**Exercise**
The response must consist of the lines below from the one with "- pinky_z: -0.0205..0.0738" through the one with "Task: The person", exactly as they appear and with both ends kept.

---------- Records supplied ----------

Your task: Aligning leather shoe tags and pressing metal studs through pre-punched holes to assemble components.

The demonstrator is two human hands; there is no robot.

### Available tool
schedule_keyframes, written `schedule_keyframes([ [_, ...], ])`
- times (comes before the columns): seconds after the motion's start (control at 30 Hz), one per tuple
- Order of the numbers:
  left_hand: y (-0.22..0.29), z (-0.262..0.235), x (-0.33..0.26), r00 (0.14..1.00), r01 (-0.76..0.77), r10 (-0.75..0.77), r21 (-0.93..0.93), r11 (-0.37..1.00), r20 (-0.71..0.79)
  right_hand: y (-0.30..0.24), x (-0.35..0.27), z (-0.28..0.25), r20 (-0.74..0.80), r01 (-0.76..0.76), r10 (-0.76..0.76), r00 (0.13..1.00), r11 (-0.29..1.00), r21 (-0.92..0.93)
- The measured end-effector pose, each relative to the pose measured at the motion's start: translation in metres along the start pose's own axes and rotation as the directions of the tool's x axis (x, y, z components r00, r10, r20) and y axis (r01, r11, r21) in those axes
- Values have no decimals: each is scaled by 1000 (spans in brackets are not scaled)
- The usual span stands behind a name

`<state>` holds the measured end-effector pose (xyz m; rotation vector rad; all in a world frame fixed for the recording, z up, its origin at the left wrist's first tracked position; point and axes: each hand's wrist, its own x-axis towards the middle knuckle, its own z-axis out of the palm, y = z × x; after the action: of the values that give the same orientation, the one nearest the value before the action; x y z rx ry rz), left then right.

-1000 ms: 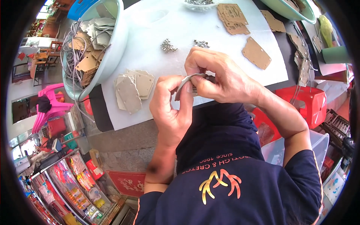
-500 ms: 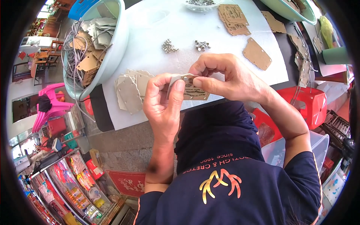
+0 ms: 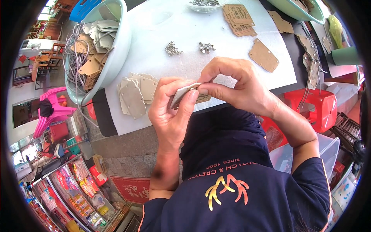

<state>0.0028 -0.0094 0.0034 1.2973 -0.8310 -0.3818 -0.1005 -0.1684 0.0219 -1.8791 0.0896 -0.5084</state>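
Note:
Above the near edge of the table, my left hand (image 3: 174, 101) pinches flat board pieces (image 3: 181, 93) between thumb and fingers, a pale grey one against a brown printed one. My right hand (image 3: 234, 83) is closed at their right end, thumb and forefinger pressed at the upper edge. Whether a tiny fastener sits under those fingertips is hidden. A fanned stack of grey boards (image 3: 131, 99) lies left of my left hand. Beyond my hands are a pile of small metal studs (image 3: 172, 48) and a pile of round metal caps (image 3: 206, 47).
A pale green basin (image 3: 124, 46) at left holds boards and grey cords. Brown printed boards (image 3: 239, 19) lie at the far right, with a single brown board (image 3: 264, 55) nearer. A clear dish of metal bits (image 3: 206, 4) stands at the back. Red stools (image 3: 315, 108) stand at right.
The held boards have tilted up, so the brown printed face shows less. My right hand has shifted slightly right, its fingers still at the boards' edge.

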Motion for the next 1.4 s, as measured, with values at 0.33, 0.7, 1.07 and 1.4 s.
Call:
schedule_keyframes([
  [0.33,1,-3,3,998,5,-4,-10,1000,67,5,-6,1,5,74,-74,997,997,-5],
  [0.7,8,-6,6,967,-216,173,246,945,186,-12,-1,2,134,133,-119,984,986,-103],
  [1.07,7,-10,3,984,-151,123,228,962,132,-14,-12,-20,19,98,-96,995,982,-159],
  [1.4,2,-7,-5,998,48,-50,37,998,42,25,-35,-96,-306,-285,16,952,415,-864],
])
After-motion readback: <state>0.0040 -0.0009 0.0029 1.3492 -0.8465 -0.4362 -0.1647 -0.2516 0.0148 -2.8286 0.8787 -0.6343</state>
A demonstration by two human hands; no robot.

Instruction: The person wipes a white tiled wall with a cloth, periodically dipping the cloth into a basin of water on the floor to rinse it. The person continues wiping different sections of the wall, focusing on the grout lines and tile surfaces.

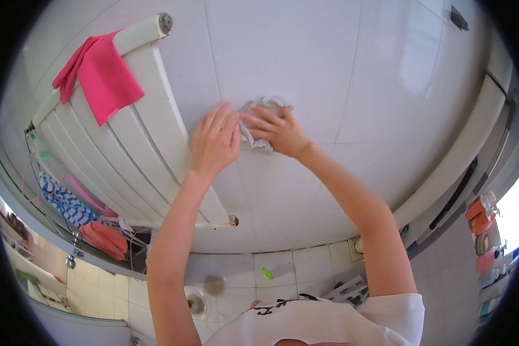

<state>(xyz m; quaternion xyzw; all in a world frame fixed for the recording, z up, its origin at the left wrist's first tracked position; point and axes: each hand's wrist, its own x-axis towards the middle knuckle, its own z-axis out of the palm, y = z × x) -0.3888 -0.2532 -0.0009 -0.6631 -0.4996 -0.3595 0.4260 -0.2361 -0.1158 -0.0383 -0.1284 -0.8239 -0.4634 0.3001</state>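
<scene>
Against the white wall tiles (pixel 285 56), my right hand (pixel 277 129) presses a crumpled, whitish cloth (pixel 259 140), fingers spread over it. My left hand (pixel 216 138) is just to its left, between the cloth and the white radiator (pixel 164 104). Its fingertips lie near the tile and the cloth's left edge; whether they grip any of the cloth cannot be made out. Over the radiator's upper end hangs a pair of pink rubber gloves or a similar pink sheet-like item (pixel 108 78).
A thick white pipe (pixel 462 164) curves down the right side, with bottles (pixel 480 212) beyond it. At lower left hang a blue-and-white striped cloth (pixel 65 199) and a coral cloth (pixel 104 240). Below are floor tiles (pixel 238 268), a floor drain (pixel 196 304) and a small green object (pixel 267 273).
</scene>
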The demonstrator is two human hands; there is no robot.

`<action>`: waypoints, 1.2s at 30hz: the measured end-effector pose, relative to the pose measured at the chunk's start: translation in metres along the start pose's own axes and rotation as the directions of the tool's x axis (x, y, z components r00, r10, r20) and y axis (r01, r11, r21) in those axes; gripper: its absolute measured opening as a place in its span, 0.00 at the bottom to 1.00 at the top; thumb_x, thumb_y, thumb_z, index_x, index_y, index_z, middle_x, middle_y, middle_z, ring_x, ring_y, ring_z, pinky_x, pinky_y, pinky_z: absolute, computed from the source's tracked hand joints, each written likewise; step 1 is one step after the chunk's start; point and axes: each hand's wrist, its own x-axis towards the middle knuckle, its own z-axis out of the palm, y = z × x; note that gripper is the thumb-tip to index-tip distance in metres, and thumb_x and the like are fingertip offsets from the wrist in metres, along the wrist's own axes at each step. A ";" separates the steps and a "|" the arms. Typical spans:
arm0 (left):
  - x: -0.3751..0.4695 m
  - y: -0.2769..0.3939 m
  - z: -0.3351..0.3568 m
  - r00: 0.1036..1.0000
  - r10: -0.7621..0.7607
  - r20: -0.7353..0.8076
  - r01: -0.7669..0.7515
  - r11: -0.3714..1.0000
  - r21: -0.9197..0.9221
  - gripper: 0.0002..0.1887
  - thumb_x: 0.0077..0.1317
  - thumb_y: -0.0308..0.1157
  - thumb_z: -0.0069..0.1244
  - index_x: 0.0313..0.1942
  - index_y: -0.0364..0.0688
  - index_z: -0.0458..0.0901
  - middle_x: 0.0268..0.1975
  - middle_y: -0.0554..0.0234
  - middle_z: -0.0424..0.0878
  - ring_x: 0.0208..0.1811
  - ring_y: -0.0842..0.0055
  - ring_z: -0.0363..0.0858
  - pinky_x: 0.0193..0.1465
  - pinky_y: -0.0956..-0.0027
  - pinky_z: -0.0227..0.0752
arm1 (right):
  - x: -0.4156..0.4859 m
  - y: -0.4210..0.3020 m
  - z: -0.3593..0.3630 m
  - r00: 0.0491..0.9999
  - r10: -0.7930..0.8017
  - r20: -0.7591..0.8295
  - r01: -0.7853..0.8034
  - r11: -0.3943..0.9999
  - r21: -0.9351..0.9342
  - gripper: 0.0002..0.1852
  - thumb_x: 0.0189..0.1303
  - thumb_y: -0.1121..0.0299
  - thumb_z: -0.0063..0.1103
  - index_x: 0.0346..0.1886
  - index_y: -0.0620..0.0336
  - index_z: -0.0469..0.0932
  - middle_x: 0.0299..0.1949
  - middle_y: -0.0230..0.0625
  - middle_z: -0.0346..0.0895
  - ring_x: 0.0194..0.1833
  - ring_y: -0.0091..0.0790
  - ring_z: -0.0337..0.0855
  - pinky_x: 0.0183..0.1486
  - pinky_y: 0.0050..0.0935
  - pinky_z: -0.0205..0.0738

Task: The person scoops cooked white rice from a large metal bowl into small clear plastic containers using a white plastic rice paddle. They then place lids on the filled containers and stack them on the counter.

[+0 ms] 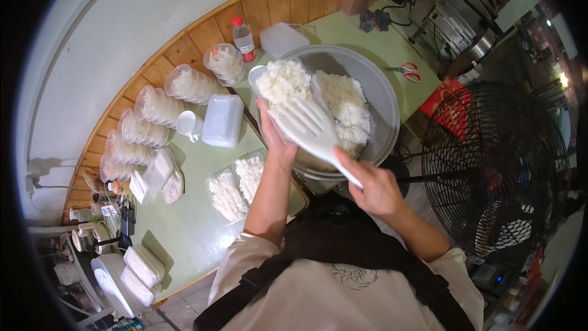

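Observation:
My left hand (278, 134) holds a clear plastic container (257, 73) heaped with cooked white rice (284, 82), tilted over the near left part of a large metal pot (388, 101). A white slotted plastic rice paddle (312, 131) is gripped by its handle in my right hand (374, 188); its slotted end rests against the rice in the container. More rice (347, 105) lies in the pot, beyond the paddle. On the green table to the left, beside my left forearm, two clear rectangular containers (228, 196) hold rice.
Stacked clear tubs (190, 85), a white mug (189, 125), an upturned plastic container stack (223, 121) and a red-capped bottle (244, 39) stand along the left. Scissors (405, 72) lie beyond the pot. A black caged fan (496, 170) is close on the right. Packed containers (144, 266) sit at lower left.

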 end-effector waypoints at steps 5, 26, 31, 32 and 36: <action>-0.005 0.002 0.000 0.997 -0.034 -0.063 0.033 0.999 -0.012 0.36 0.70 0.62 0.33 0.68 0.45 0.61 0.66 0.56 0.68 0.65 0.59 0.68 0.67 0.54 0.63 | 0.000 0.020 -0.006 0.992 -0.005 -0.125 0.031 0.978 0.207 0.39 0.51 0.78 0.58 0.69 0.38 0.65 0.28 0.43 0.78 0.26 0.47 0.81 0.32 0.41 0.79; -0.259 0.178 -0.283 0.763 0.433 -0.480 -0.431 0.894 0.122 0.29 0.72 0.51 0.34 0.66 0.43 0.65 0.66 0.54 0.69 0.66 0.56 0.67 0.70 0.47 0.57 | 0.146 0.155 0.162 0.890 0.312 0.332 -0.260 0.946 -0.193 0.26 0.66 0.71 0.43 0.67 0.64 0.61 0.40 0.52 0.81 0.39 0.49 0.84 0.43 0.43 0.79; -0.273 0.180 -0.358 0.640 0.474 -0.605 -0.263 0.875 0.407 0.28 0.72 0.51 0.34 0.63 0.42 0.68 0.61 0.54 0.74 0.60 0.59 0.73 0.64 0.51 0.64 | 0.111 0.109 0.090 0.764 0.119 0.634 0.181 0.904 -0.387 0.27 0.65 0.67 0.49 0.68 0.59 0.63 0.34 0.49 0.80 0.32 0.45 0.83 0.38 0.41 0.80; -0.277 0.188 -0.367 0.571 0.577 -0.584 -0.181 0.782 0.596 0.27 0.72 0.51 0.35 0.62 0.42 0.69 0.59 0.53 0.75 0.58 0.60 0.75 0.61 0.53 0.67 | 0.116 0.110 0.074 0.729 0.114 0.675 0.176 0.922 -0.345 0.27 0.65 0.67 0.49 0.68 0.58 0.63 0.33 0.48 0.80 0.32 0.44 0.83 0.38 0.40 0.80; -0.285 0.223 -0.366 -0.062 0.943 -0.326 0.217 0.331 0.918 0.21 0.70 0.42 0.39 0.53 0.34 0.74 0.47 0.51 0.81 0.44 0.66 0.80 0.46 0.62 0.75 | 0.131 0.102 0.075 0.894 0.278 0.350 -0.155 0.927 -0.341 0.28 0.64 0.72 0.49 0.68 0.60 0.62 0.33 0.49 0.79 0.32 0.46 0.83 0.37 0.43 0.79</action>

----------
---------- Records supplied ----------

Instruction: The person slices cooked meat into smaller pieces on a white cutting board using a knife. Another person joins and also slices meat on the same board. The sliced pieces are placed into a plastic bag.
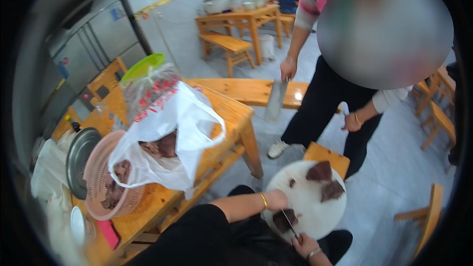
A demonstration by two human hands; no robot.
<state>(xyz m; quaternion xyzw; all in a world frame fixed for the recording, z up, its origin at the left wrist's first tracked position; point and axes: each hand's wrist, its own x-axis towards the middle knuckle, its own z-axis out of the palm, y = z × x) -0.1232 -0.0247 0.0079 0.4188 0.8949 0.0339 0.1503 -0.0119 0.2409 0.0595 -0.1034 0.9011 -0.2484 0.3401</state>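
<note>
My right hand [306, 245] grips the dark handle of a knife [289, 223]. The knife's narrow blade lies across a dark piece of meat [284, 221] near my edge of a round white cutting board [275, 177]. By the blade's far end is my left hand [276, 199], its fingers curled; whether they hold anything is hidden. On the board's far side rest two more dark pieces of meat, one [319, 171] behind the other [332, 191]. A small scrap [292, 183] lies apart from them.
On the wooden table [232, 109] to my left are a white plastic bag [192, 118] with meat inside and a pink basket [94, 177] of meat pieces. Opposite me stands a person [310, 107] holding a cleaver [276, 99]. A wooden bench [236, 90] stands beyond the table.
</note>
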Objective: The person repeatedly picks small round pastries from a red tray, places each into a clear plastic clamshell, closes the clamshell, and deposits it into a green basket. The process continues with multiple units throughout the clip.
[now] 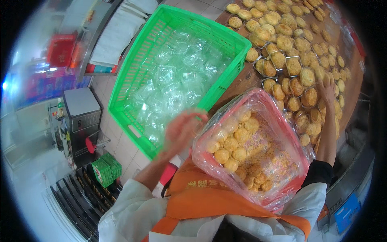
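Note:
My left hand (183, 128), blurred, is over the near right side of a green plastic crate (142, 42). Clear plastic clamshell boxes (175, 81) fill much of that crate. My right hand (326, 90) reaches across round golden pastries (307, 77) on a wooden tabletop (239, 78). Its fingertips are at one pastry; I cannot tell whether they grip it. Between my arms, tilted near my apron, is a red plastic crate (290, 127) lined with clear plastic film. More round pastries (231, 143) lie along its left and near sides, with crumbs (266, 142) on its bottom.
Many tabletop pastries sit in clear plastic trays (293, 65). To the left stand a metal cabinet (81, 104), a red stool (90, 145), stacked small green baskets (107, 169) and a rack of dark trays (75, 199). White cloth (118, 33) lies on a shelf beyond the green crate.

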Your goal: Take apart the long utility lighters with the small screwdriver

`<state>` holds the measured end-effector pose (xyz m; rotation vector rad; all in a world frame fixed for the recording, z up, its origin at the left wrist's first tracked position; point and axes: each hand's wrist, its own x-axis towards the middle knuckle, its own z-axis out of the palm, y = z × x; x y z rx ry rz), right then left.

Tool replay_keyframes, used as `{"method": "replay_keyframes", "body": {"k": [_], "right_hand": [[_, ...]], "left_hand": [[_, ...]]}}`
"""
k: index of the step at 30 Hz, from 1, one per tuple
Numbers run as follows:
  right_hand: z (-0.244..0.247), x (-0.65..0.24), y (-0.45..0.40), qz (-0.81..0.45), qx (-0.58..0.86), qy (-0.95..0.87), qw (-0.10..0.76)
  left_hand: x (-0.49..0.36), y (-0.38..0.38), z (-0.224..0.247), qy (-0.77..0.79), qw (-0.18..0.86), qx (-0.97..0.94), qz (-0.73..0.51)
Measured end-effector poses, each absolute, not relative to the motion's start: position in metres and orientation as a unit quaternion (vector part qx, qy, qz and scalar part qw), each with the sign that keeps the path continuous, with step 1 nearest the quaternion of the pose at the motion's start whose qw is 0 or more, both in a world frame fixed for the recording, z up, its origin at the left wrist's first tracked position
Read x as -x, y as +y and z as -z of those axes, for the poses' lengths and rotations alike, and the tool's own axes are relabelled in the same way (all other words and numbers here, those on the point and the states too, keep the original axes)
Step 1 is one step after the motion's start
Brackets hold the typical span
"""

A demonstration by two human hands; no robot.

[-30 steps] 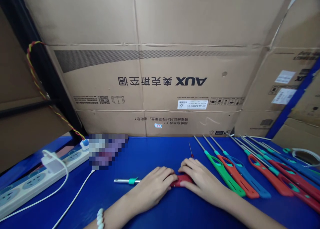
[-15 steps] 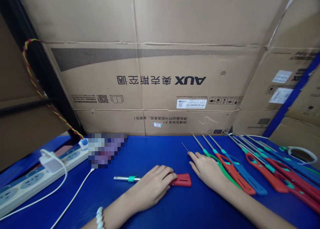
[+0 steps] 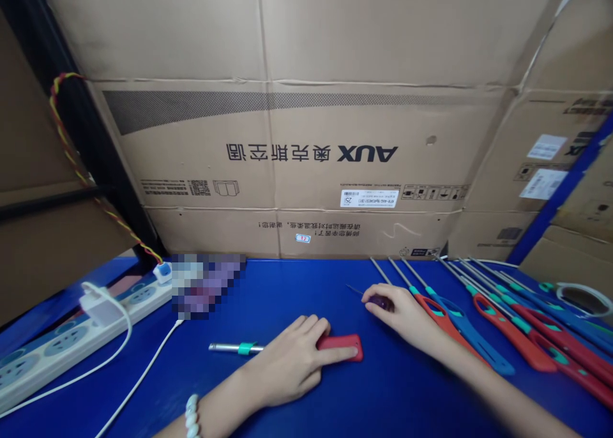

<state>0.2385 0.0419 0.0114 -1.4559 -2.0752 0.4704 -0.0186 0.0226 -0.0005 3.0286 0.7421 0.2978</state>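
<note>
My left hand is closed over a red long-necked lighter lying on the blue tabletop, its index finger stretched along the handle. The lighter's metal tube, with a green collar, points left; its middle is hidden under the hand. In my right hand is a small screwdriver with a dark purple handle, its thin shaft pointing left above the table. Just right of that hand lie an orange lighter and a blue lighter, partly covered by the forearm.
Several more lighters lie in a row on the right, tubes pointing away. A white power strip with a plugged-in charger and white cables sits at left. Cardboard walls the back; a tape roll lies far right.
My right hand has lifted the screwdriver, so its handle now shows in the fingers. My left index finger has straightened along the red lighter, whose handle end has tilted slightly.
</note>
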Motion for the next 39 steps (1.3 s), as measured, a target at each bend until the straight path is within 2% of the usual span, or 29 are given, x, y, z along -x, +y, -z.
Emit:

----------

**Completed exercise**
  - pinky_z: -0.0205..0.0738

Task: The person scoops cooked white rice from a large metal bowl into small clear plastic containers using a white plastic rice paddle. They then place lids on the filled containers and stack them on the counter.

The work on this exercise is complete.